▸ **Exercise**: The lines below must be transcribed exactly as given, with the images removed.

▸ **Available data**:
= Beginning of Section =

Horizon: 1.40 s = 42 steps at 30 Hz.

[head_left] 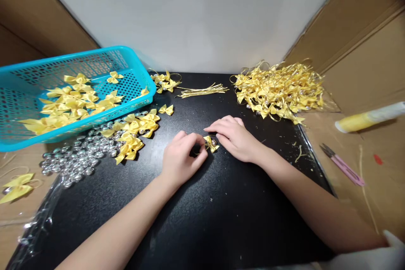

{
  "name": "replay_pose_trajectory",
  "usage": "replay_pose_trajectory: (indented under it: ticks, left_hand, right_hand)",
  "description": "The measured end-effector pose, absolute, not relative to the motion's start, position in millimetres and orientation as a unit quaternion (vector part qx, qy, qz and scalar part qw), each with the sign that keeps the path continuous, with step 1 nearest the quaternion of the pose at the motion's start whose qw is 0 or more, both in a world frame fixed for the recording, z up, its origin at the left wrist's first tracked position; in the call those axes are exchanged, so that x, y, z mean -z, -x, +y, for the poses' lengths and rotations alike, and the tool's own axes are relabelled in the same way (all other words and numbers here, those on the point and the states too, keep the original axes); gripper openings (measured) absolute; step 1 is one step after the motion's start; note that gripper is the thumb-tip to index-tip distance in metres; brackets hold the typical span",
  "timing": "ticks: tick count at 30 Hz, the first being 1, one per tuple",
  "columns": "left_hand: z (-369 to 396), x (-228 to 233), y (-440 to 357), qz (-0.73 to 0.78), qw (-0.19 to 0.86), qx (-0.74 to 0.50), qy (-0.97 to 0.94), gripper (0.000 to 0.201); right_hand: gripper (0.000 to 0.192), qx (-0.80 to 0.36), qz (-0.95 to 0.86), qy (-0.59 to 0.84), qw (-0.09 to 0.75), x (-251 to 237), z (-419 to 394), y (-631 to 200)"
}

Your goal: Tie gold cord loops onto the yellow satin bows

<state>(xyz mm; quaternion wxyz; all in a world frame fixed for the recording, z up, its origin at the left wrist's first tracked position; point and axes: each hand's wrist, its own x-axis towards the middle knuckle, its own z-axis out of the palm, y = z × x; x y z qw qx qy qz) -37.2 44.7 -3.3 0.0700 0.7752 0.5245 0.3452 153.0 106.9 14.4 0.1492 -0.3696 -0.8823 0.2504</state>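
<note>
A small yellow ribbon bow [211, 144] with a silvery bead and a thin gold cord lies on the black tabletop between my hands. The curled thumb and forefinger of my left hand [183, 154] close on the bow's left side, where the cord shows. On the other side, my right hand [232, 137] rests with its fingers stretched out flat and its thumb beside the bead. Whether that thumb presses on the bow or cord is hard to make out.
A blue basket [144, 93] of yellow bows stands left, with silvery beads [79, 156] and loose bows [136, 128] before it. Gold twist ties [202, 90] lie behind my hands. Finished bows [278, 90] are heaped right, near pink snips [343, 166] and a yellow-white roll [370, 117].
</note>
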Motion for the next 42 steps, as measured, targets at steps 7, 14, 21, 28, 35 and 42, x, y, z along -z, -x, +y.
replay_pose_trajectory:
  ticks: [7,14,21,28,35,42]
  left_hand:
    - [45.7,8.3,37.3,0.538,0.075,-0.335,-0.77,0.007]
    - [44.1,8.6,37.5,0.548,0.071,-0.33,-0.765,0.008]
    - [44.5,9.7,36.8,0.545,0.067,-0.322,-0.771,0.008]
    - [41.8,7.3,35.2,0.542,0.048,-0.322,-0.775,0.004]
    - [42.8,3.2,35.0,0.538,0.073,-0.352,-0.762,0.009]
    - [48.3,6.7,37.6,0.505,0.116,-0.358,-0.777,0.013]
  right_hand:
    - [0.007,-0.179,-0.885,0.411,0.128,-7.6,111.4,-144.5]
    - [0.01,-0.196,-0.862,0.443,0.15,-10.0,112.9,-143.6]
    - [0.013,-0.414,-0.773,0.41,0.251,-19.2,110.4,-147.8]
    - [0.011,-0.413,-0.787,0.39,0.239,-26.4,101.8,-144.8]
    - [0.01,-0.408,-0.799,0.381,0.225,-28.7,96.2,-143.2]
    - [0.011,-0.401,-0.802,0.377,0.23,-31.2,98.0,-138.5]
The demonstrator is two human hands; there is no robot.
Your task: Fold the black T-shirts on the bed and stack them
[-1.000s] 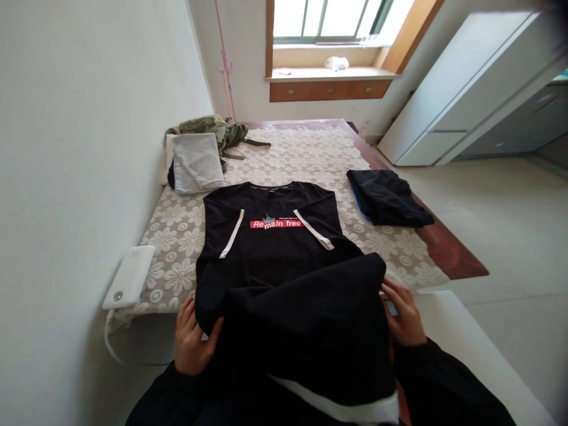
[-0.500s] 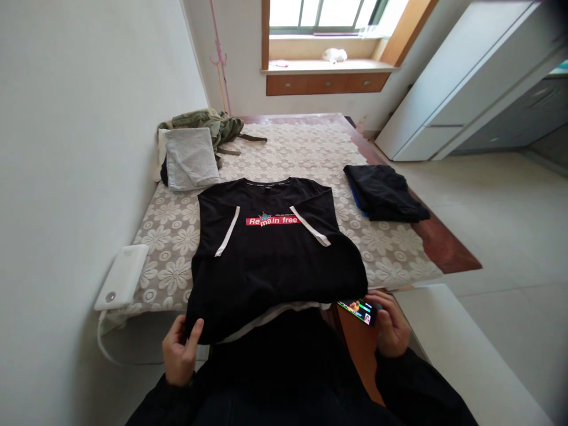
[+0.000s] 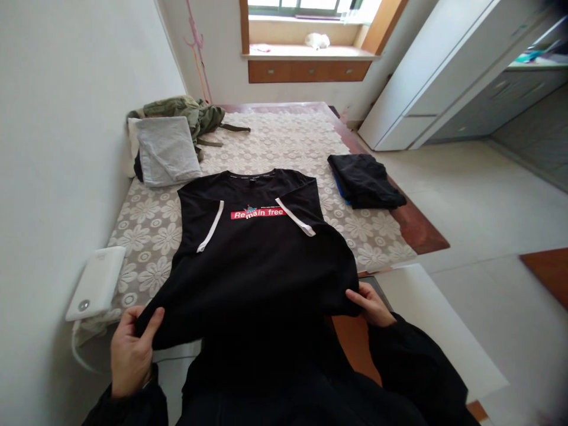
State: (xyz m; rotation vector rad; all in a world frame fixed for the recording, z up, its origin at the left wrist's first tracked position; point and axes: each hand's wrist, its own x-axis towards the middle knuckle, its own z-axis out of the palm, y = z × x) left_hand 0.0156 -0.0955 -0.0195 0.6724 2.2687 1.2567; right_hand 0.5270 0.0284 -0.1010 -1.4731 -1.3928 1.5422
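From the head camera: a black T-shirt [image 3: 261, 260] printed "Remain free" lies face up on a table [image 3: 423, 236], its hem drawn out past the table's near edge. The left hand [image 3: 133, 349], just off the table's near left corner, clamps one hem corner between thumb and fingers. The right hand [image 3: 373, 304], by the table's near edge, pinches the opposite corner, thumb on top. Folded dark clothes [image 3: 366, 180] rest on the table's right side.

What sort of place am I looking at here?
Probably a room in someone's home: there's a flower-patterned tablecloth, wooden drawers built in below the window, and a tall white appliance, perhaps a fridge.
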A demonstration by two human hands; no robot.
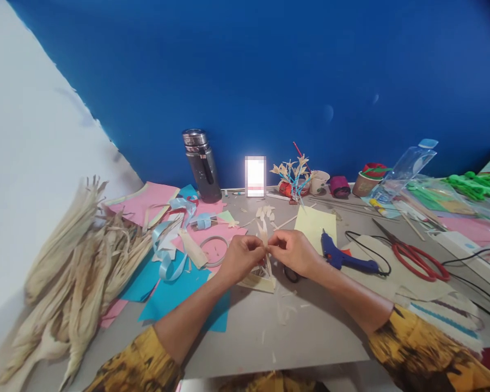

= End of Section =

▸ **Expected answer**:
Horizon: 1.40 s = 42 steps at 30 Hz.

[head_left] 

{
  "name": "replay_pose_trajectory",
  "usage": "replay_pose_trajectory: (indented under it: ticks, left_hand, right_hand)",
  "description": "The measured end-effector pose, absolute, not relative to the motion's start, position in millimetres and orientation as a unit quaternion (vector part qx, qy, qz and scalar part qw), each with the sign that keeps the path continuous, with step 1 nearest the quaternion of the pose at the motion's start whose qw is 0 or more, both in a world frame fixed for the recording, z up, its origin at the left wrist's first tracked position; in the call those axes are exchanged, so that x, y, z mean -z, -x, +y, for the poses' lengths and rotations alike, and the tool's own axes are relabelled in the same way (all other words and numbers here, those on the point and the states too, keep the original axes); gripper openings (measured) absolute; step 1 is one step after the motion's start; note that gripper is the thumb-tip to index-tip distance in metres; brackets hold the typical span",
  "timing": "ticks: tick count at 30 Hz, the first being 1, one per tuple",
  "columns": "left_hand: z (-369 to 396), x (-228 to 233), y (-440 to 357), qz (-0.73 to 0.78), qw (-0.19 to 0.86), qx (-0.74 to 0.50), qy (-0.97 to 0.94), gripper (0.000 to 0.201); right_hand: gripper (0.000 to 0.192), qx (-0.80 to 0.36), qz (-0.95 to 0.86), qy (-0.59 to 0.84), qw (-0.09 to 0.75), x (-251 to 237), z (-419 to 394), y (-631 to 200)"
}

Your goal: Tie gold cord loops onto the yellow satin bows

<state>(xyz mm; quaternion wxyz; all in a world frame fixed for the recording, z up, its origin at the left wrist's first tracked position; point and axes: each hand's wrist, its own x-axis towards the middle knuckle, its own z-axis out of the palm, y = z × x; x y z qw qx qy qz) -37.2 44.7 -3.3 0.0700 0.7752 0.5245 0.3452 153.0 106.9 14.4 0.1492 -0.3696 -0.8823 0.2504</state>
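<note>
A small yellow ribbon bow [211, 144] with a silvery bead and a thin gold cord lies on the black tabletop between my hands. The curled thumb and forefinger of my left hand [183, 154] close on the bow's left side, where the cord shows. On the other side, my right hand [232, 137] rests with its fingers stretched out flat and its thumb beside the bead. Whether that thumb presses on the bow or cord is hard to make out.
A blue basket [144, 93] of yellow bows stands left, with silvery beads [79, 156] and loose bows [136, 128] before it. Gold twist ties [202, 90] lie behind my hands. Finished bows [278, 90] are heaped right, near pink snips [343, 166] and a yellow-white roll [370, 117].
</note>
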Motion for the next 42 steps, as measured, targets at steps 7, 14, 21, 28, 35 and 42, x, y, z along -z, -x, +y.
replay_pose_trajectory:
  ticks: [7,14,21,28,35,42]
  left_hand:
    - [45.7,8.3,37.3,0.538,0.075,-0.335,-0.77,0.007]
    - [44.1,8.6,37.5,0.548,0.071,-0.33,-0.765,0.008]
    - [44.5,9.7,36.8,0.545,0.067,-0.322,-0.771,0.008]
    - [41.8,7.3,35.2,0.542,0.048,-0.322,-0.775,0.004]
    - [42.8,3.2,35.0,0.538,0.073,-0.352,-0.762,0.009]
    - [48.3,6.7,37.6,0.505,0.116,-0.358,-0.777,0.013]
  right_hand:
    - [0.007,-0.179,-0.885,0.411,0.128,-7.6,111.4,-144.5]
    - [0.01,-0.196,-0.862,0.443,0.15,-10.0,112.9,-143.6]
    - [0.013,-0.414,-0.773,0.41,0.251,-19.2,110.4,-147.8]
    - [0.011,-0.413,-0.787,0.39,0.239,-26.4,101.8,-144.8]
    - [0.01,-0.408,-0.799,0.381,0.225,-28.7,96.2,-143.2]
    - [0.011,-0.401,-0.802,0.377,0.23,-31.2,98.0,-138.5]
The demonstrator is two human hands; there is no robot.
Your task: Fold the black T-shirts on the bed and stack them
[-1.000s] 
[-0.500s] 
[+0.000s] 
State: (xyz m; rotation vector rad; all in a world frame fixed for the recording, z up, its origin at the left wrist's first tracked position; point and axes: each hand's wrist, its own x-axis towards the middle knuckle, its own z-axis out of the palm, y = z × x) left_hand 0.0156 -0.0955 -0.0195 0.6724 2.2687 1.2567; right_hand 0.5270 0.0284 -0.1010 -1.4731 -1.3928 1.5422
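From the head camera: a black T-shirt [image 3: 261, 260] printed "Remain free" lies face up on a table [image 3: 423, 236], its hem drawn out past the table's near edge. The left hand [image 3: 133, 349], just off the table's near left corner, clamps one hem corner between thumb and fingers. The right hand [image 3: 373, 304], by the table's near edge, pinches the opposite corner, thumb on top. Folded dark clothes [image 3: 366, 180] rest on the table's right side.

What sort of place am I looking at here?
Probably a room in someone's home: there's a flower-patterned tablecloth, wooden drawers built in below the window, and a tall white appliance, perhaps a fridge.
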A demonstration by two human hands; no robot.

The response has been given in full.